Task details: Once you have read the listing, retype all of it exactly.
________________________
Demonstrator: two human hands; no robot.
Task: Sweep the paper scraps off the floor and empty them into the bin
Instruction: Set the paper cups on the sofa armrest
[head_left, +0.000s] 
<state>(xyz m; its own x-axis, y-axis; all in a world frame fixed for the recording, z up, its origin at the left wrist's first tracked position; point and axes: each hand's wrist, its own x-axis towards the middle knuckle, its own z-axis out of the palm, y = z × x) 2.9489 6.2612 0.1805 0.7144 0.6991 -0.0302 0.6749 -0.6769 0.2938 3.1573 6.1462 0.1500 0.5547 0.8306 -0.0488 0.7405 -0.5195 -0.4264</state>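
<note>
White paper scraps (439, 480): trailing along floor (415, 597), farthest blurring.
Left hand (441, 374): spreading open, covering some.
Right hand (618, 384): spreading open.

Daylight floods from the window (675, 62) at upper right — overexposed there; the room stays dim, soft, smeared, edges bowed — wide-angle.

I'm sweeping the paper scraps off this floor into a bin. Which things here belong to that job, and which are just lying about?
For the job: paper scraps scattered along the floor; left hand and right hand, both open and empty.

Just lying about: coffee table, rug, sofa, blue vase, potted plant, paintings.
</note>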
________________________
Written solution:
Demonstrator: two human hands; no robot.
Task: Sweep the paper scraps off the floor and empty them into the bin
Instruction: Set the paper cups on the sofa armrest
[head_left, +0.000s] 
<state>(xyz m; its own x-axis, y-axis; all in a world frame fixed for the recording, z up, its origin at the left wrist's first tracked position; point and axes: each hand's wrist, its own x-axis towards the middle knuckle, its own z-axis out of the palm, y = z × x) 2.9489 6.2612 0.1805 0.7144 0.6991 -0.0302 0.6749 -0.6769 0.2938 3.1573 6.1462 0.1500 0.5547 0.8306 -0.0488 0.7405 -0.5195 -0.4264</state>
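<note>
White paper scraps (439, 480): trailing along floor (415, 597), farthest blurring.
Left hand (441, 374): spreading open, covering some.
Right hand (618, 384): spreading open.

Daylight floods from the window (675, 62) at upper right — overexposed there; the room stays dim, soft, smeared, edges bowed — wide-angle.

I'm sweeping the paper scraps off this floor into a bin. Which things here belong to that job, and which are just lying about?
For the job: paper scraps scattered along the floor; left hand and right hand, both open and empty.

Just lying about: coffee table, rug, sofa, blue vase, potted plant, paintings.
</note>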

Nothing remains to be added to this answer.